• China's 15th Five-Year Plan centers technological self-reliance as a national security imperative with $70 billion in semiconductor incentives alone
  • US export controls accelerated the very Chinese innovation they were designed to prevent while Trump's H200 chip sale reversal draws bipartisan criticism
  • DeepSeek's AI breakthrough and a deepening property crisis reveal the contradictions in Beijing's strategy of tech supremacy over domestic consumption

WASHINGTON, DC (TDR) — China's 15th Five-Year Plan officially launched in 2026 with a single unmistakable message: Beijing intends to build a technology ecosystem that no longer depends on the West. The plan, covering 2026 through 2030 and scheduled for formal approval at the National People's Congress in March, places technological self-reliance at the center of China's national strategy — a direct response to years of escalating US semiconductor export controls that both American administrations helped create and that neither has managed to implement coherently.

The stakes extend beyond geopolitics. President Xi Jinping has called for domestic demand to become China's main growth driver even as house prices continue falling — down 3.1% year-over-year in January — and deflation grips the world's second-largest economy. The result is a country betting its future on technological supremacy while the foundation beneath its domestic economy erodes, and an America whose containment strategy keeps producing the opposite of its intended effect.

How China's Five-Year Plan Actually Works

Five-Year Plans are not the rigid Soviet-style command documents Western commentators sometimes describe. They function as strategic frameworks that set national priorities, signal government spending direction and guide policy at every level of China's bureaucracy. The Central Committee of the Communist Party adopted recommendations for the 15th plan during its Fourth Plenum in October 2025, but these remain preliminary. The final version — complete with economic targets, budgets and implementation details — goes before the National People's Congress for formal approval.

"The period covered by the 15th Five-Year Plan will be critical in this process as we work to reinforce the foundations and push ahead on all fronts toward basically achieving socialist modernization by 2035."

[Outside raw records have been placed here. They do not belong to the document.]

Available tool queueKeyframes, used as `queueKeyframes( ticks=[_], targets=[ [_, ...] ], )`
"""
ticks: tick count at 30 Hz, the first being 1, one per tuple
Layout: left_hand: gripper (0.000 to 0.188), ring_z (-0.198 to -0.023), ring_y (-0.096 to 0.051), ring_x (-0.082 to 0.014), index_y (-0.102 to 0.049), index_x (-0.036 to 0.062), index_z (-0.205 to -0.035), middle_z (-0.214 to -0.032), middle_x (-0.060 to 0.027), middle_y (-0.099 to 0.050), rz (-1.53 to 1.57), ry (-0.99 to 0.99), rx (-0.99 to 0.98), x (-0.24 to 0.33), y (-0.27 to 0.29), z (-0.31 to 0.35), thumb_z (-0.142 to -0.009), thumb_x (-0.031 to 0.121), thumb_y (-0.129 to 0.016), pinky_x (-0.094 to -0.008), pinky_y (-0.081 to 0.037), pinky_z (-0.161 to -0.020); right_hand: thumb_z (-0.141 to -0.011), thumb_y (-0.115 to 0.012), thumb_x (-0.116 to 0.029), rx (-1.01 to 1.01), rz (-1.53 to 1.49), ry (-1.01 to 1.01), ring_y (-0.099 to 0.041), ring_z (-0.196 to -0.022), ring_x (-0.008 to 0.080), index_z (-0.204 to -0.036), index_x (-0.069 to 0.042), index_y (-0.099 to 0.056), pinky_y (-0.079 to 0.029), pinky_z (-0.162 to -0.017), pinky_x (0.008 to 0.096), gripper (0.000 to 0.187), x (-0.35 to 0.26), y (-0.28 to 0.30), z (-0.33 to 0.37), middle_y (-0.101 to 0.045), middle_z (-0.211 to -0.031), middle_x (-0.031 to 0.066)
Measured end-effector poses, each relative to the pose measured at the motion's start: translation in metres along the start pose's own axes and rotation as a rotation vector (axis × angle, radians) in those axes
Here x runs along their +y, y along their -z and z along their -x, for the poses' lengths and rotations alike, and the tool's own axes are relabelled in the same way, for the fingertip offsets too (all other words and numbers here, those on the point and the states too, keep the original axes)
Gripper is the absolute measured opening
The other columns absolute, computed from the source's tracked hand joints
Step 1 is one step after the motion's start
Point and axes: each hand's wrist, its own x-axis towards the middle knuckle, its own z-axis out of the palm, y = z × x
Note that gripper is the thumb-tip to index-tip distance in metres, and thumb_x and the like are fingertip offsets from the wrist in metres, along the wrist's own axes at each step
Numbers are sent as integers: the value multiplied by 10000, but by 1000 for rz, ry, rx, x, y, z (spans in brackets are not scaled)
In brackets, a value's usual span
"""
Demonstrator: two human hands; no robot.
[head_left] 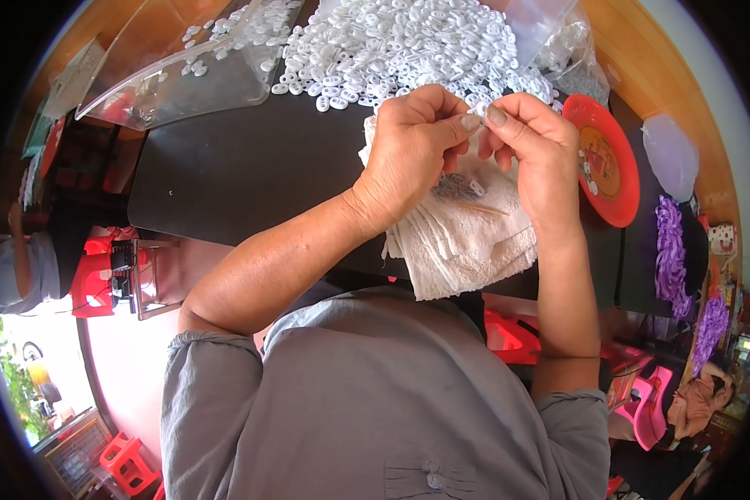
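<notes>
My left hand and my right hand meet above a folded white cloth on a black table. Thumb and forefinger of each hand pinch a small white piece between them; it is too small to tell its shape. Just beyond the hands lies a big heap of small white rings. A thin stick and some dark thread lie on the cloth under the hands.
A clear plastic bag with several white rings lies at the far left. A red plate sits right of my right hand, with purple trim beyond it. Red stools stand below the table; other people sit at both sides.
</notes>
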Motion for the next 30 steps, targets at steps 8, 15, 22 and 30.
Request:
queueKeyframes(
  ticks=[8, 15, 22, 30],
  targets=[
    [144, -466, -459, -71, -582, -3, -844, -625, -19, -549, 33, -54, 15, -2, -1, 0, -909, 116, -629, -210, -319, -402, -917, -603, -169, -68, -6, -13, -528, -589, 73, -853, -7, -628, -316, -494, 190, 176, -1, -2, -1, -529, -638, -13],
    [150, -465, -472, -93, -578, -14, -852, -640, -44, -564, 58, -23, 2, -1, 2, -3, -907, 114, -635, -218, -322, -402, -926, -593, -170, -36, 16, 22, -529, -597, 74, -845, -12, -619, -328, -509, 194, 180, -1, -5, 2, -511, -633, -17],
    [136, -516, -521, -115, -584, -14, -914, -705, -64, -594, 104, -18, -52, 0, 0, -2, -914, 114, -628, -229, -380, -437, -936, -592, -186, 38, -135, -9, -525, -597, 83, -855, -6, -619, -346, -529, 207, 199, 3, -3, 2, -513, -639, -10],
    [126, -518, -519, -111, -585, -13, -907, -701, -62, -592, 76, 1, -45, 1, 1, -2, -921, 108, -616, -227, -381, -438, -936, -591, -183, 27, -39, 38, -511, -590, 82, -849, -7, -619, -339, -532, 210, 198, -1, -4, 3, -508, -636, -10]
  ],
)
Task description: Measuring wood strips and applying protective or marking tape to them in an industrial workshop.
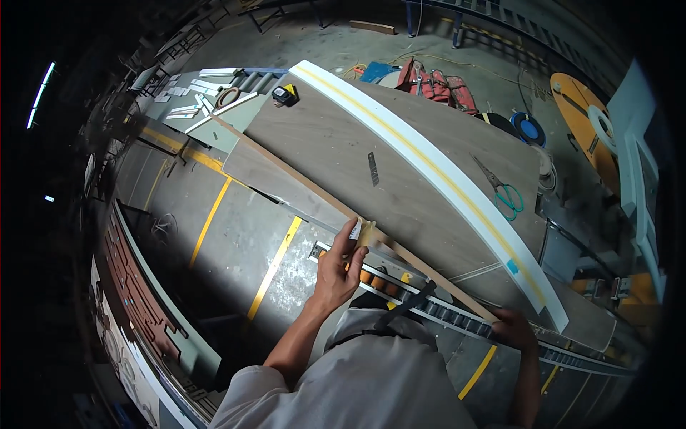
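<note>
A long, narrow brown strip [304, 182] runs diagonally along the near edge of a grey-brown board [336, 143]. My left hand [339, 268] pinches a tan, crumpled piece [367, 233] that looks like folded sandpaper, with some white on it, against the strip's middle. At the strip's right end, my right hand [513, 330] is closed around it; shadow dims those fingers. Beyond the strip, a white curved piece [421, 146] with a yellow line along it lies across the board.
Green-handled scissors [509, 201], a dark flat blade [372, 169] and a tape measure [285, 95] rest on the board. White strips and a tape roll [228, 98] are at the far left. A roller rail [457, 314] passes close to my waist. A red bag [436, 86] sits behind.
</note>
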`<action>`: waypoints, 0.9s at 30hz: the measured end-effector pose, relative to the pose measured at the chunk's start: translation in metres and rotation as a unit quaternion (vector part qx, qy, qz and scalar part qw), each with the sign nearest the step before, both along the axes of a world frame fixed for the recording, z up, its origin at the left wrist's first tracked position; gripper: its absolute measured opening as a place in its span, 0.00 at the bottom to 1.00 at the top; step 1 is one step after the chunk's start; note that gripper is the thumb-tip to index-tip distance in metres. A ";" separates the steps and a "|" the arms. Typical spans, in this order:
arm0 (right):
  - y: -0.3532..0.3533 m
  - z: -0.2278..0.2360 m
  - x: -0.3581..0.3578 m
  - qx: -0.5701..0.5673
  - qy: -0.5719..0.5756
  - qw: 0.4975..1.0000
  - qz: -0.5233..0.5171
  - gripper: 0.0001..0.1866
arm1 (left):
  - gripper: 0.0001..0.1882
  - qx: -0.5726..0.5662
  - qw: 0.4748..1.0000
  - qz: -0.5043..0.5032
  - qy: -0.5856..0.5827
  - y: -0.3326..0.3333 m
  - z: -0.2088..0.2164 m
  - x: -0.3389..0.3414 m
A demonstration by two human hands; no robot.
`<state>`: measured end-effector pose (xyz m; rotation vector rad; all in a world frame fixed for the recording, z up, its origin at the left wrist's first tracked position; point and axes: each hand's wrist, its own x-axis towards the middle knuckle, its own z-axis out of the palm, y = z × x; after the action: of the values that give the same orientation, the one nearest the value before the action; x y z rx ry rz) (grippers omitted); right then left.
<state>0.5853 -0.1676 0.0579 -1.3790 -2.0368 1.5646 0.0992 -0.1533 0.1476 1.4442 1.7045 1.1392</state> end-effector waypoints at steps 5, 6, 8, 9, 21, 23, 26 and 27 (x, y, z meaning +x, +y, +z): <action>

— CPC Central Committee communique, October 2025

The plan's core pillars are by now familiar to anyone tracking China's trajectory: strengthen the manufacturing base, drive innovation toward independence in critical technologies and build domestic consumption to reduce reliance on exports. What's different this time is the urgency. The World Economic Forum noted a telling shift in sequencing: previous plans led with technological innovation, but the 15th plan puts a modernized industrial system first and innovation second. The reordering reflects Beijing's determination to turn breakthroughs into scalable production capacity rather than simply chasing research milestones.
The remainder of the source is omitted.